Skill-Evolving Grounded Reasoning for Free-Text Promptable 3D Medical Image Segmentation
New 'SEER' system reduces performance variance by 81.94% when doctors describe anatomy differently.
A research team led by Tongrui Zhang and Chenhui Wang has introduced SEER (Skill-Evolving grounded Reasoning), a breakthrough framework designed to solve a major problem in AI-assisted medical imaging. Current 'promptable' segmentation models, which allow doctors to highlight anatomy using free-text commands like "segment the left ventricle," are notoriously brittle. Minor changes in phrasing—say, "outline the main heart chamber"—can cause catastrophic performance drops, even though the clinical intent is identical. SEER directly addresses this by enforcing semantic consistency through a multi-step reasoning process before any pixel-level analysis begins.
The core innovation is a two-part system. First, SEER constructs an 'evidence-aligned target representation' by running a vision-language reasoning chain. This chain explicitly verifies the doctor's clinical request against anatomical evidence extracted from the 3D scan, ensuring the instruction is grounded in visual reality. Second, the framework features 'SEER-Loop,' a dynamic skill-evolving strategy. SEER-Loop distills successful reasoning paths from complex cases into reusable 'skill artifacts,' which are then integrated back into the model to improve its handling of diverse future expressions. This creates a self-refining system that gets more robust over time.

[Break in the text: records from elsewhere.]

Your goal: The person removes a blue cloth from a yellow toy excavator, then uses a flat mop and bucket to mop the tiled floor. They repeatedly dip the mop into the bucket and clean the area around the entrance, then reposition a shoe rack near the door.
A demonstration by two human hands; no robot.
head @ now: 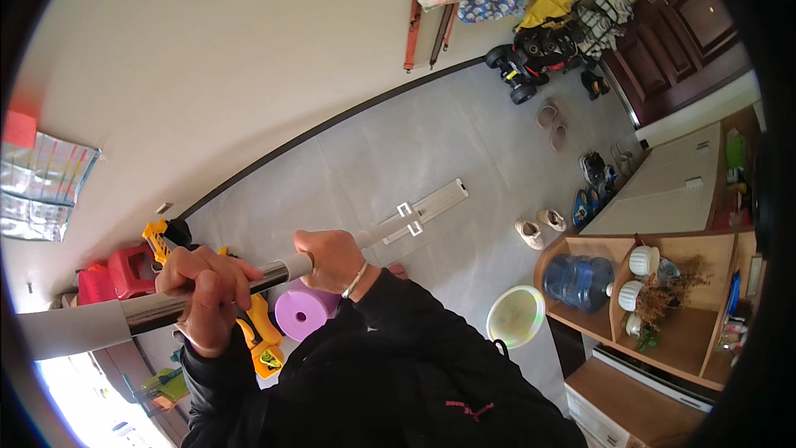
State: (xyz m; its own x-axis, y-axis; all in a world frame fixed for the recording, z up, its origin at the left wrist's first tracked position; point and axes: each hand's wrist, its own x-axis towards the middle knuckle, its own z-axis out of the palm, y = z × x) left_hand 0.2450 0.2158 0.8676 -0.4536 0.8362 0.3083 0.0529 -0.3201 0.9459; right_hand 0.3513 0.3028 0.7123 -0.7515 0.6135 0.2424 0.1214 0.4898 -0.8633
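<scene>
A flat mop lies across my view, its long pole running from the near left down to the floor. My left hand (208,298) curls around the shiny metal upper part of the mop pole (155,311), above which a thick white grip section continues to the left. Lower down, my right hand (336,261) is closed around the white sleeve of the pole. The flat mop head (443,200) rests on the grey tiles, with a white bracket (409,219) where the pole joins it. The underside of the head is hidden.
Beside the pole lie a purple rolled mat (303,314), a yellow toy (261,330) and a red plastic stool (132,269). A bin (515,316) stands by the wooden shelf (678,348). Light shoes (540,228), slippers (552,127) and a black toy vehicle (519,71) sit toward the door (678,37).
</scene>
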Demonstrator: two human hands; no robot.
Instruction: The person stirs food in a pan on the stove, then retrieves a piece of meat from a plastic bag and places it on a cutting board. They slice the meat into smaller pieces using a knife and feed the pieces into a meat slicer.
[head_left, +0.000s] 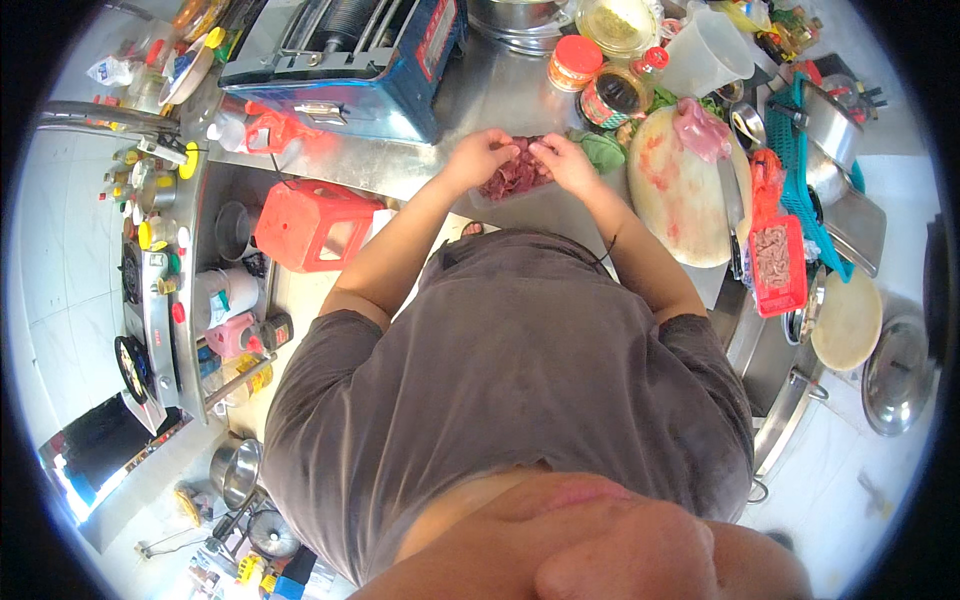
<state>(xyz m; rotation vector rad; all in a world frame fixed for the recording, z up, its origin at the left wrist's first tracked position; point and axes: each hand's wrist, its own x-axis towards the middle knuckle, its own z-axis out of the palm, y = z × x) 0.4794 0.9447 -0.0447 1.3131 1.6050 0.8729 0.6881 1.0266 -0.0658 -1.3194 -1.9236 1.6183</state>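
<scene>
Dark red raw meat (517, 176), in pieces, lies in a clear shallow plastic container (517, 204) at the front edge of the steel counter (491, 94). My left hand (480, 159) is at the meat's left side, thumb and fingertips pinched on it. From the right, my right hand (566, 161) pinches the meat the same way, close to the left fingertips. Fingers partly hide the pieces between them. Just right of my right hand are green leaves (602, 151). Beyond them, a round cutting board (664, 187) carries a pale pink piece of meat (701, 129) and a knife (729, 199).
A blue meat-cutting machine (360, 82) stands back left. Jars, including a red-lidded one (575, 64), and a plastic measuring jug (705, 52) crowd the back right. A red basket of meat strips (776, 262) sits far right. A red plastic stool (319, 225) is under the counter's left side.
</scene>
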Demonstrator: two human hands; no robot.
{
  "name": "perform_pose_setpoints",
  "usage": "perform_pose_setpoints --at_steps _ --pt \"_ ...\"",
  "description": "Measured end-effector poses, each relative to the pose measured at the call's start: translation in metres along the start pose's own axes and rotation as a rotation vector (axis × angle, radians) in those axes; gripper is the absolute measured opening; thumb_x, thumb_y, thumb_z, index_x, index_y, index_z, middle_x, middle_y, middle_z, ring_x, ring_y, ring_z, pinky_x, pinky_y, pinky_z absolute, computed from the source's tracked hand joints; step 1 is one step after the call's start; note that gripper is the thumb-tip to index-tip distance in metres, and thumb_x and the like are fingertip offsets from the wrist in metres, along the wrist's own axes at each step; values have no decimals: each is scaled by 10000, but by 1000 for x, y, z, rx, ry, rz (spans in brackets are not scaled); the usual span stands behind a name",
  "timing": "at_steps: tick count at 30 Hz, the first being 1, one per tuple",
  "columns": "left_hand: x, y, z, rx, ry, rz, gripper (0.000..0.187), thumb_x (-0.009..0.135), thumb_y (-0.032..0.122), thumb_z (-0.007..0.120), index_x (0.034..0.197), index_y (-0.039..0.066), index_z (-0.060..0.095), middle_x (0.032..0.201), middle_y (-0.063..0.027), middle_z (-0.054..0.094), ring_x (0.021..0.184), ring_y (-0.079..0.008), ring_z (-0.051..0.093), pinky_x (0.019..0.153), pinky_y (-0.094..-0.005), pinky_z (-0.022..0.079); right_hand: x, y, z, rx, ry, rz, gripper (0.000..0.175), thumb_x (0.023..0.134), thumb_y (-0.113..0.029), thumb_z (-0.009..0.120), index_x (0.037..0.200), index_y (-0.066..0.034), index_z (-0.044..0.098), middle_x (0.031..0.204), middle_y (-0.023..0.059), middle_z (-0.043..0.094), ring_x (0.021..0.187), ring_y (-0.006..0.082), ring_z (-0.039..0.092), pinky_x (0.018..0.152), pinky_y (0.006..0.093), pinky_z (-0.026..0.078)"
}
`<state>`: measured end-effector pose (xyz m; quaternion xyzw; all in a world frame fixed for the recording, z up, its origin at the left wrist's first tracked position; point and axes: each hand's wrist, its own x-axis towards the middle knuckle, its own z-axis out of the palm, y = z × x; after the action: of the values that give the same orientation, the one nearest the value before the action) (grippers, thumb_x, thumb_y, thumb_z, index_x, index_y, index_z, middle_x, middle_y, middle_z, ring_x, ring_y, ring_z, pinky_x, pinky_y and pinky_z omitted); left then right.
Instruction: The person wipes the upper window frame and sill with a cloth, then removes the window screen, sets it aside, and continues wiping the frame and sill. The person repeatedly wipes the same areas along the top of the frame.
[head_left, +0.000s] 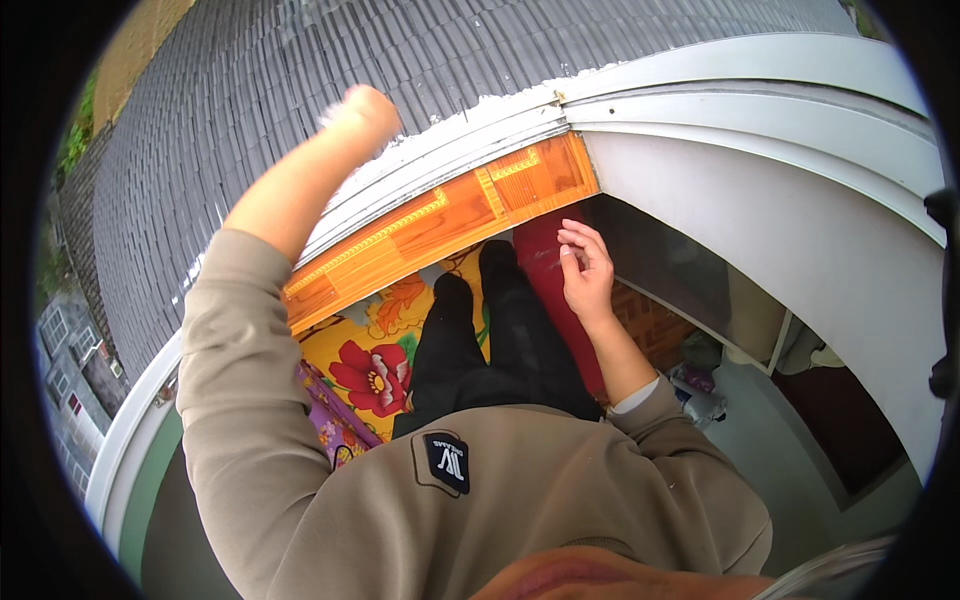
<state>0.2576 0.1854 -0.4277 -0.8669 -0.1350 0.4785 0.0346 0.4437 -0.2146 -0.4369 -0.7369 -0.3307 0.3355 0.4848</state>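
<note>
My left hand is stretched out past the window frame, over the dark roof tiles. It is blurred and looks closed. A small whitish blur shows at its side, too unclear to name. My right hand hangs inside the room, its fingers loosely bent and apart, with nothing in them. Between the hands runs the orange wood-patterned sill, bordered outside by the white window track. My right hand is a little below the sill's right end, above a red surface.
I stand on a yellow floral cloth, with a purple patterned fabric at its left. A white window frame curves along the right. Several bundled items lie lower right. Other buildings show outside, far left.
</note>
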Motion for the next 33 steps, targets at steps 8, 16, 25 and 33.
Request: perform_pose_setpoints --at_steps 8,16,25,33 --pt "-18 -42 70 -328 701 -455 469 891 43 699 1336 183 649 1241 -32 715 1249 -294 622 1005 -474 520 -9 6 1 18 -27 14 223 1011 38 634 1205 17 742 1367 129 690 1086 181 726 887 298 596" --pt "-17 104 5 -361 1192 -122 488 846 130 755 1324 213 698 1267 -53 679 1150 -288 657 922 -453 536 -9 9 10 0 -50 12 238 1009 43 640 1225 9 734 1361 126 696 1110 197 734 887 293 597" --pt "15 118 110 -743 1013 144 603 787 82 779 1378 163 695 1483 -63 633 1289 -335 558 1097 -456 495 -9 6 26 0 -97 68 234 1002 48 652 1208 13 757 1374 137 690 1140 195 710 924 301 587" --pt "-49 -1 128 -343 561 608 474 776 61 715 1216 208 813 1377 39 724 1168 -291 597 1000 -419 558 -2 -8 43 39 -85 12 225 1001 35 653 1195 13 764 1364 134 699 1191 208 702 951 311 580"
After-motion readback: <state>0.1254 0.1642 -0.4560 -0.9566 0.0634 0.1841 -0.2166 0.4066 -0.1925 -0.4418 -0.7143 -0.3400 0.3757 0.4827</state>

The results, validated on the team's new SEER-Trace benchmark dataset, are significant. Under controlled linguistic perturbations, SEER reduced performance variance by 81.94% compared to state-of-the-art baselines, meaning its output is far more reliable regardless of how a request is worded. It also improved the worst-case segmentation accuracy (measured by Dice score) by 18.60%. This represents a major leap toward clinically dependable AI, where tools must understand intent, not just keywords, to be safely integrated into diagnostic workflows.
- Reduces performance variance by 81.94% under linguistic perturbations, making AI output consistent regardless of phrasing.
- Improves worst-case segmentation accuracy (Dice score) by 18.60% by using reasoning chains to verify intent against anatomy.
- Introduces a self-improving 'SEER-Loop' that distills successful case reasoning into reusable skills for future inference.
Why It Matters
Moves AI from brittle keyword matching to understanding clinical intent, a prerequisite for reliable use in real hospitals.